Of course, it was practically impossible for a Cuban artist to be able to continue his/her career in Miami, without paying the political tribute to the anti-Fidelista tendency –extremely anti-Cuban– that intends to remain dominant in that city.

Gente de Zona: From revered to persecuted.

Then, there came the time of the Cultural Exchange followed by the diplomatic relations with the Obama administration, which enabled a more hospitable Miami for the Cuban artists who live on the island. Competition between shows and channels, more concerned with the rating that the presentation of those artists could provide them, made many keep their composure for a while, and received in their sets every musician, humorist or actor living in Cuba who visited Miami. The “anti-Castro” television industry, whose access to that pie was limited to harass the artists coming from the island upon their arrivals to ask them recalcitrant questions, saw how its commercial product: hatred towards all that Cuba meant, failed to be quoted as before. The relief that came after the traumatizing effect of George W. Bush’s aggressive policy against Cuban families –similar to that adopted by Trump today– with his travel and remittance restrictions, influenced a background atmosphere in which thousands of Cubans living in Florida informally invested in the new possibilities that opened for self-employment in Cuba. In that period, the anti-Cuban rightwing in Miami’s media kept its troubles to itself.

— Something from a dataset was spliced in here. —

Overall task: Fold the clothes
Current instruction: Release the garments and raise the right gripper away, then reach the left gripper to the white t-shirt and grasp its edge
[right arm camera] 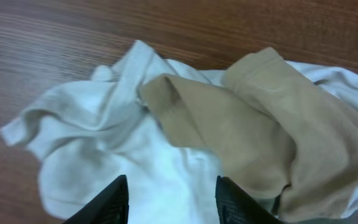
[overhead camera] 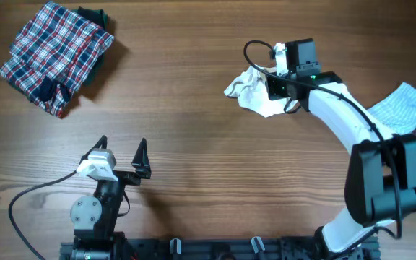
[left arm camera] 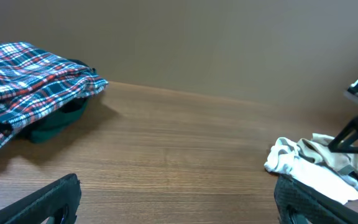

The advance of the second decade of the 2000s, the rise of social networks made the television formats that had benefited from the use of YouTube begin to lose ground due to the growing volume of content directly produced for that platform. The circulation of fragments of panel television shows begin to be surpassed by the production of shows broadcasted via streaming and watched by an increasing number of subscribers to video channels.

Haila María Mompié: Another victim of intolerance in Miami.

A few years later, in 2020, there is a Miami-based political industry with new faces much more installed on the Internet that has moved from the traditional press media and TV –although without leaving them– to YouTube, along with another aggressive circuit of webpages. Unlike television, these shows made for streaming and online viewing assume a greater aggressiveness by complementing themselves with the possibility to comment and share that social networks provide their audience with.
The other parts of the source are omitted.